三尖弁狭窄[症]〈tricuspid stenosis;TS〉

三尖弁狭窄症は、三尖弁の狭窄により拡張期に右心房と右心室の間に圧較差が生じることから引き起こされる疾患である。三尖弁の弁口面積は通常約7c㎡であるが、1.5c㎡以下になると循環動態に影響が現れる。本症の原因はリウマチ性が大部分であり、同時に大動脈弁・僧帽弁の疾患を合併することが多い。また、三尖弁の狭窄が単独で起こることはまれで、同時に閉鎖不全症を呈することが多い。循環動態は、静脈還流の障害により心拍出量の低下が生じるとともに、右心房の圧が上昇することが特徴である。自覚症状としては、心拍出量減少により易疲労性や労作時呼吸困難が生じ、右房と右室の拡張期圧較差が10mmHgを超えると腹水や浮腫などの右心不全症状が出現する。僧帽弁狭窄症などによる肺うっ血を呈する病態が合併する場合、肺静脈系にかかる本症による負荷は軽減し、左心不全症状が軽減する。聴診所見では、Rivero-Carvallo徴候(吸気で増強する拡張期雑音)が特徴的で、これは僧帽弁狭窄症との鑑別にも有用である。その他の身体所見では、静脈圧の上昇により頸静脈の怒張(a波増高)や肝腫大、下肢の浮腫がみられる。心電図では、右房性P(Ⅱ、Ⅲ、aVF、V1での増高したP波)、PQ延長がみられる。調律は、他の弁膜症の合併により心房細動を認めることが多いが、3分の1には洞調律を認める。
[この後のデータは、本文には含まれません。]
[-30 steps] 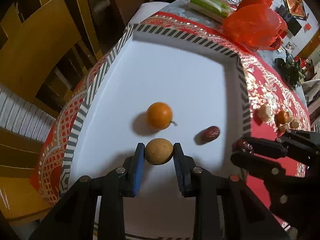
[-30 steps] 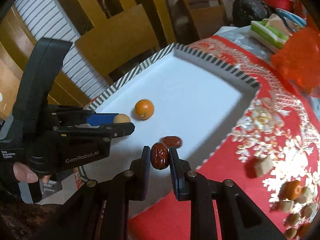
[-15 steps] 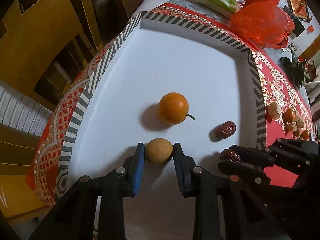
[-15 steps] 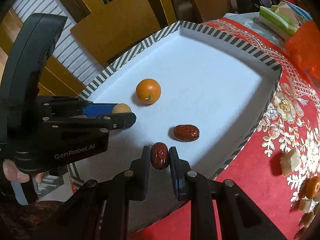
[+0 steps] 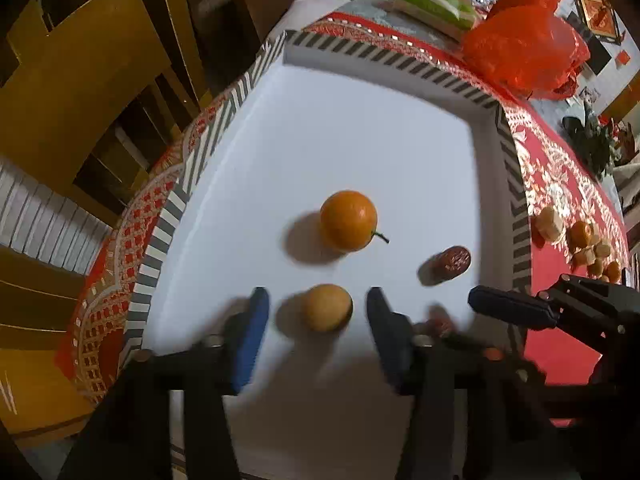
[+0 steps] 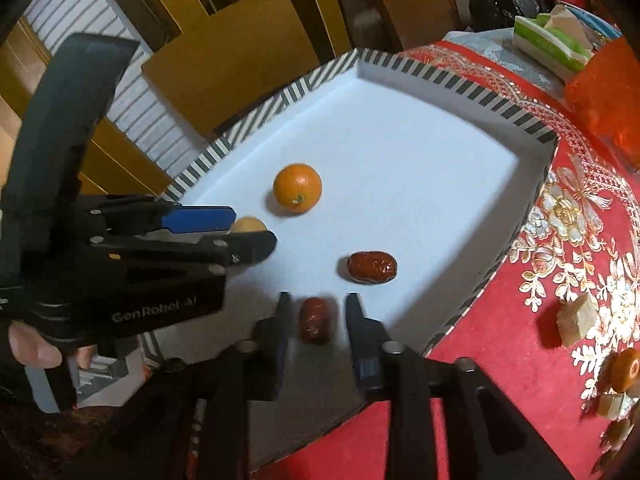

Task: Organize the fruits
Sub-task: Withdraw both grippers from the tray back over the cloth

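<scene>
Left gripper (image 5: pixel 314 312): jaws opening, tan fruit (image 5: pixel 328 307) between them, clear of both pads. Right gripper (image 6: pixel 316 316): jaws opening, date (image 6: pixel 314 320) loose between. Both lie at the tray's (image 6: pixel 460 80) 6 o'clock edge; orange (image 6: pixel 297 187) central.

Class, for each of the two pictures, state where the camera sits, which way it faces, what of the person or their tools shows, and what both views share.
Left wrist: sits on the left hand-held gripper, facing steeply down into the white striped-rim tray; its jaws are opening around the round tan fruit.
Right wrist: sits on the right hand-held gripper, facing down; its jaws are opening around a dark red date; a hand shows.
Shared: tray, round orange citrus, second date.
</scene>
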Tool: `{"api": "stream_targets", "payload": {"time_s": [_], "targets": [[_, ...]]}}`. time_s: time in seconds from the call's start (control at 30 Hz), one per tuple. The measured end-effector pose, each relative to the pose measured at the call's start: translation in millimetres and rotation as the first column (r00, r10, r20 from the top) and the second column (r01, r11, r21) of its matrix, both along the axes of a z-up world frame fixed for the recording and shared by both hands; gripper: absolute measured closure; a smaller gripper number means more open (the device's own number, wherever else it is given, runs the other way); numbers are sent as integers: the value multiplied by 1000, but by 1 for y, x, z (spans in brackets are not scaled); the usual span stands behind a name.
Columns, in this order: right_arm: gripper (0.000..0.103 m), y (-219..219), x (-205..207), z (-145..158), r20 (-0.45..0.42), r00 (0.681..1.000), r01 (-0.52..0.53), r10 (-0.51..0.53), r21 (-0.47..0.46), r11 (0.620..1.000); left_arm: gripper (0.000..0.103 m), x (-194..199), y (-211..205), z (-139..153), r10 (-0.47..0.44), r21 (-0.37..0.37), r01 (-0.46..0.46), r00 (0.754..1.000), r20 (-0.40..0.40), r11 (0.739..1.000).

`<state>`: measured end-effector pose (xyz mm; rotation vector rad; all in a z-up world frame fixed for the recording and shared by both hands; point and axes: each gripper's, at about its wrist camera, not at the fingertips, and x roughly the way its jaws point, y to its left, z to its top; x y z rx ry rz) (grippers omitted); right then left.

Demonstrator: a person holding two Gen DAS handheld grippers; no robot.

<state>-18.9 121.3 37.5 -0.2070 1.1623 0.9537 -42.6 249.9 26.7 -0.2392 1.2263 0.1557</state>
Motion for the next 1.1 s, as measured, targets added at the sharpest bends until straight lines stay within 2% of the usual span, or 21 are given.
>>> {"api": "stream_targets", "payload": {"time_s": [0.27,0.33,0.4,0.53,0.63,0.83,0.93,1.1], "targets": [[59,-20,-2,18,25,999,24,-25,27,999,48,0,-5,15,8,17,-8,1000,21,1000],[56,-29,-1,24,37,998,41,-43,34,999,45,0,-9,20,4,16,-4,1000,30,1000],[48,-39,0,30,47,997,65,-66,41,997,41,1,-15,25,-6,15,5,999,42,1000],[45,-61,2,36,59,992,110,-113,44,993,34,5,-31,36,-28,11,27,997,68,1000],[41,-80,2,39,62,987,146,-148,41,988,32,9,-44,42,-49,8,49,996,80,999],[40,-131,2,40,65,968,242,-243,21,970,32,19,-77,46,-105,-7,106,991,83,994],[35,-162,2,40,67,951,304,-303,7,953,31,24,-96,47,-140,-16,141,987,82,990],[35,-207,1,37,55,921,387,-386,-11,922,26,33,-126,47,-191,-28,194,978,84,981]]}}
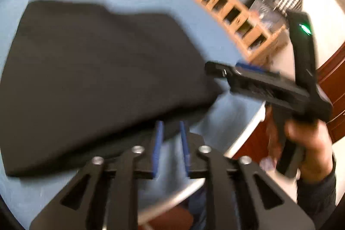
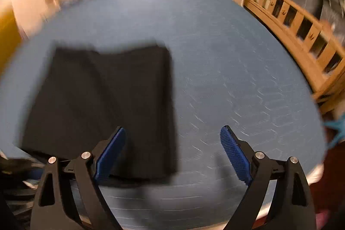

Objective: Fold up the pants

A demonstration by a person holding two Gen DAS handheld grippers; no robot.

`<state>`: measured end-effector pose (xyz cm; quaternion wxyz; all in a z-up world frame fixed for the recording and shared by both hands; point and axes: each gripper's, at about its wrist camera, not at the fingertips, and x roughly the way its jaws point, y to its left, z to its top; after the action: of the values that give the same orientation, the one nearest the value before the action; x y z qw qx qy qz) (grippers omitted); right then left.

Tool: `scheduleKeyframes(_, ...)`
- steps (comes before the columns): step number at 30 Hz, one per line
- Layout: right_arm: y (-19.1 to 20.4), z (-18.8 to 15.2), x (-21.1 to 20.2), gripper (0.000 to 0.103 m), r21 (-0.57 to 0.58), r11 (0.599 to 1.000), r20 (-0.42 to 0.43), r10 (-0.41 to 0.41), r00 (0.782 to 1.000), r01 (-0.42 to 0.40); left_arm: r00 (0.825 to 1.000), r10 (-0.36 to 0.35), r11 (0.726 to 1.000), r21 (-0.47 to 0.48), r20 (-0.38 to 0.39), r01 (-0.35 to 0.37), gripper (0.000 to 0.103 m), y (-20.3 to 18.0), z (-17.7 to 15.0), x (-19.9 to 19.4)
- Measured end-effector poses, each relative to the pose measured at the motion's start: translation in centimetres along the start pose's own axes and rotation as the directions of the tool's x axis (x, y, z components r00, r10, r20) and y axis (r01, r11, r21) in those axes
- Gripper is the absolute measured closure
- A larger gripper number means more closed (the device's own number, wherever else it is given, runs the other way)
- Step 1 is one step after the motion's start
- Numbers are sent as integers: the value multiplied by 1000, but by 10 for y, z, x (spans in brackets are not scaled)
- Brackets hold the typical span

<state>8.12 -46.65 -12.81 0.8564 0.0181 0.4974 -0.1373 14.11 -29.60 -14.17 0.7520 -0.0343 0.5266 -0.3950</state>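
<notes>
1. Although both views are smeared by motion blur, the black pants (image 2: 103,105) can be made out lying flat on the blue bed sheet (image 2: 226,70) as a compact, roughly rectangular stack, which is judged to be largely folded already.
2. The left gripper (image 1: 171,150) is seen with its blue pads a narrow gap apart and parallel, poised at the near hem; no cloth can be seen between them, so nothing appears to be pinched.
3. The right gripper (image 2: 172,152) is shown with its fingers spread wide and empty, held over the near right corner of the garment.
4. A corner could be dragged and the layers slid apart if either tool is swept across the stack at speed, since the blur suggests fast movement.
5. Only the top layer might be caught by a shallow pinch, by which the fold would be peeled open.
6. In the right wrist view the long axis is judged to run away from the camera, near hem toward the person; waistband and cuffs cannot be told apart.
</notes>
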Motion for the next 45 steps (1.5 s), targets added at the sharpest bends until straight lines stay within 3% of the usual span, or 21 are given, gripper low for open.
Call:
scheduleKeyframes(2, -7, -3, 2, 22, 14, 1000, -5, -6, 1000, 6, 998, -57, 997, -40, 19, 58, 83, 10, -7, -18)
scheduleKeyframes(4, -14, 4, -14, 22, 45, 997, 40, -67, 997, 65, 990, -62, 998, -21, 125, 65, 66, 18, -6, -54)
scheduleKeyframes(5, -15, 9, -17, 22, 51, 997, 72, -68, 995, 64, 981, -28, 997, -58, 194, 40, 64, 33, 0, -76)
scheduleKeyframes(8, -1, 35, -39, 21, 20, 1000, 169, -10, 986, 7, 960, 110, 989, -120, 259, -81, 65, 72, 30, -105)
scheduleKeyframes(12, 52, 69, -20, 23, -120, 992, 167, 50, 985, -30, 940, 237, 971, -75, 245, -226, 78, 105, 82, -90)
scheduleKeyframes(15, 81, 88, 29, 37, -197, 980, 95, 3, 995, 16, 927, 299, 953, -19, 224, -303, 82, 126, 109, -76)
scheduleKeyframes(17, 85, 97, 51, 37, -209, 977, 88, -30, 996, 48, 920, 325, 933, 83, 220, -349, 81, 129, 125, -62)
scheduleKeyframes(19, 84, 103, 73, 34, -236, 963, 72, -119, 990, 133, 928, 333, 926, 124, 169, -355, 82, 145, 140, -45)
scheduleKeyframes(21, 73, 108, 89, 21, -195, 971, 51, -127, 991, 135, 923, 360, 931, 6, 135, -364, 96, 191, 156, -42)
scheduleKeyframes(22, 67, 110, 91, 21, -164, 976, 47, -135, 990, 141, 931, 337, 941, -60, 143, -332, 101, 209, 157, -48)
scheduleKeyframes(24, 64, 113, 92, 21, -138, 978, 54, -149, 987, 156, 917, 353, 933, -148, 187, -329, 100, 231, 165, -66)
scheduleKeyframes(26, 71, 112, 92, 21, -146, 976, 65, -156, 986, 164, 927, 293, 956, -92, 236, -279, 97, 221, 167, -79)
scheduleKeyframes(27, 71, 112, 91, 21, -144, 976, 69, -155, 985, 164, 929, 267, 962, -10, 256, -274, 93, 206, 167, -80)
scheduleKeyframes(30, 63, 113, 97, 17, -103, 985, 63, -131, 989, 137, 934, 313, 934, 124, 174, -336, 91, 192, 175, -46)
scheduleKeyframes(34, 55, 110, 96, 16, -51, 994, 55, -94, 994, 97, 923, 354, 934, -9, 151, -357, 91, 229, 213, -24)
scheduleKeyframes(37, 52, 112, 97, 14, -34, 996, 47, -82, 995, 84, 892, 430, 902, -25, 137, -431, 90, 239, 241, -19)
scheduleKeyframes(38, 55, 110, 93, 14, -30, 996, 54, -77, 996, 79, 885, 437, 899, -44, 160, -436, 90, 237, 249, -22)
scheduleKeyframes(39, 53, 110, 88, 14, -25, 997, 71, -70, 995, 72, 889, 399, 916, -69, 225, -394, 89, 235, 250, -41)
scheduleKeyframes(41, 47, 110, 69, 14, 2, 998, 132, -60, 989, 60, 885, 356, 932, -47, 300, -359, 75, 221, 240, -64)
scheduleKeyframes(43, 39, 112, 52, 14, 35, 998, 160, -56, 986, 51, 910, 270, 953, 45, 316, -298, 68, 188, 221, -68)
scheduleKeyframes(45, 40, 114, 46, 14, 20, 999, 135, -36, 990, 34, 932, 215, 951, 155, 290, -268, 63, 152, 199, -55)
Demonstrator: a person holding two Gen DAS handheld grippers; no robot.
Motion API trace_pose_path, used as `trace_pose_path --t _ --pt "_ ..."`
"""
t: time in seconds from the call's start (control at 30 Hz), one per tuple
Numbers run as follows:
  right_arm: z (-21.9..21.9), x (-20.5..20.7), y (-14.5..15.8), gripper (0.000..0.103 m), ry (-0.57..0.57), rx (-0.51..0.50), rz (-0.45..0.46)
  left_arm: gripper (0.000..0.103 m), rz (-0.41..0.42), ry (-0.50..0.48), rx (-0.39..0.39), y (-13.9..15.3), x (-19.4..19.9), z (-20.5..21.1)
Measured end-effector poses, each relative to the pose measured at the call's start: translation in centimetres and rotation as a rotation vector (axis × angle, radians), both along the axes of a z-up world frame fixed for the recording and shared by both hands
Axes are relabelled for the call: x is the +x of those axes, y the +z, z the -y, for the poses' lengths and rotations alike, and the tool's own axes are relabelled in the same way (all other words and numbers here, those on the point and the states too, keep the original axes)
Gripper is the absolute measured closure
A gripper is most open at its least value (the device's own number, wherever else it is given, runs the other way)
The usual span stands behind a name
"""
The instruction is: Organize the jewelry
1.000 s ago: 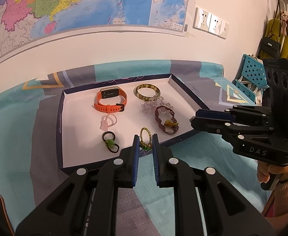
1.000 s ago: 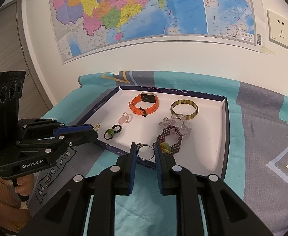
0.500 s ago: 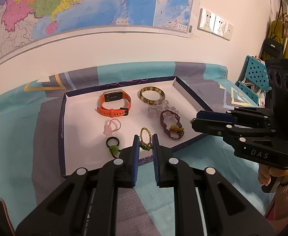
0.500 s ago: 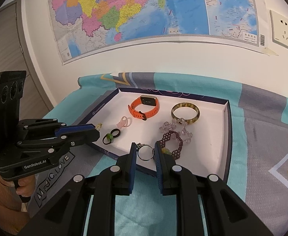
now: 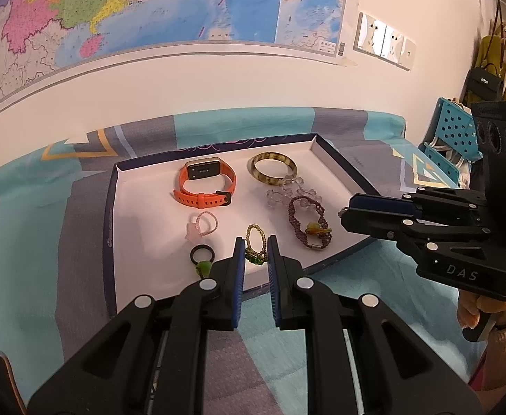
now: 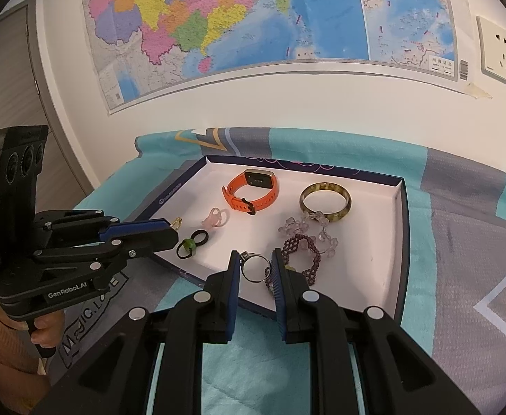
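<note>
1. The right gripper pinches a silver ring between its blue-padded fingers and holds it just above the near edge of the tray — likely the next piece to be set down.
2. The left gripper holds a small yellow-green beaded loop in narrow fingers; from its own view the loop hangs over the tray's front rim, and from the right wrist view only a bit of gold bead shows at the tip.
3. The tray sits on a teal and grey cloth and holds the sorted pieces well apart: orange watch, amber bangle, clear crystal bracelet, purple beaded bracelet, pink ring, black ring with a green stone.
4. The spacing seems deliberate — each item stays easy to pick out, and a bare patch at the front could take both held pieces.
</note>
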State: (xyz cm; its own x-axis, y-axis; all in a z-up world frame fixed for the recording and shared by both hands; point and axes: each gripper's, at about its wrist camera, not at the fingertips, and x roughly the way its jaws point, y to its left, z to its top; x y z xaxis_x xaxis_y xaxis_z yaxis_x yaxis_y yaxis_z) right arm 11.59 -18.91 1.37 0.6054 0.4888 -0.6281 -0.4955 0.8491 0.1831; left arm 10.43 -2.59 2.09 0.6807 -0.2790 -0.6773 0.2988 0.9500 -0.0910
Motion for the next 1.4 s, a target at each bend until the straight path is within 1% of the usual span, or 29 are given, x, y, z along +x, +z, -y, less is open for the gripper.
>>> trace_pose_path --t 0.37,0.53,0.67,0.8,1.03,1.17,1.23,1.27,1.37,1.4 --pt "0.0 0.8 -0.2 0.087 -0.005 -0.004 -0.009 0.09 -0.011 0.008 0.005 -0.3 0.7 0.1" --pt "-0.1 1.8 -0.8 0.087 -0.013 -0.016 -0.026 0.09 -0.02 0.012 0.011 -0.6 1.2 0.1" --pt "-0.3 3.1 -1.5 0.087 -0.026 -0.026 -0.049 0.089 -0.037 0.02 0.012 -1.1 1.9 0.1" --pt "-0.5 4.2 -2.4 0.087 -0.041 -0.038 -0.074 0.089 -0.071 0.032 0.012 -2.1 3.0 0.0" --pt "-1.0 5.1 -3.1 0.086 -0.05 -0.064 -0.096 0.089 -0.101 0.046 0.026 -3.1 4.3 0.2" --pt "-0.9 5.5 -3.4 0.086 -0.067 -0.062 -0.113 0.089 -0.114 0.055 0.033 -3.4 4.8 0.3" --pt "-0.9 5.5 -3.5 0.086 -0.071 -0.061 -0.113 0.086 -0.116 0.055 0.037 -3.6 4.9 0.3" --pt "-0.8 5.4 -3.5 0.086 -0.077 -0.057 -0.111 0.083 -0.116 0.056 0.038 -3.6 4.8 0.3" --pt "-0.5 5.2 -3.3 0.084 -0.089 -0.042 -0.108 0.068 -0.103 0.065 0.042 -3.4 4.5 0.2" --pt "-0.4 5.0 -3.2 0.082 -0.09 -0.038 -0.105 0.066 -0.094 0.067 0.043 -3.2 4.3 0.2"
心臓超音波検査では、弁尖の硬化と開放制限、拡張期に弁腹の隆起(ballooning)がみられる。また、Mモード法では拡張期の弁後退速度の減少が認められる。心臓カテーテル検査では、右房-右室間の圧較差を測定する。3mmHg以上の圧較差を認めた場合は本症と診断され、重症例では5mmHg以上となる。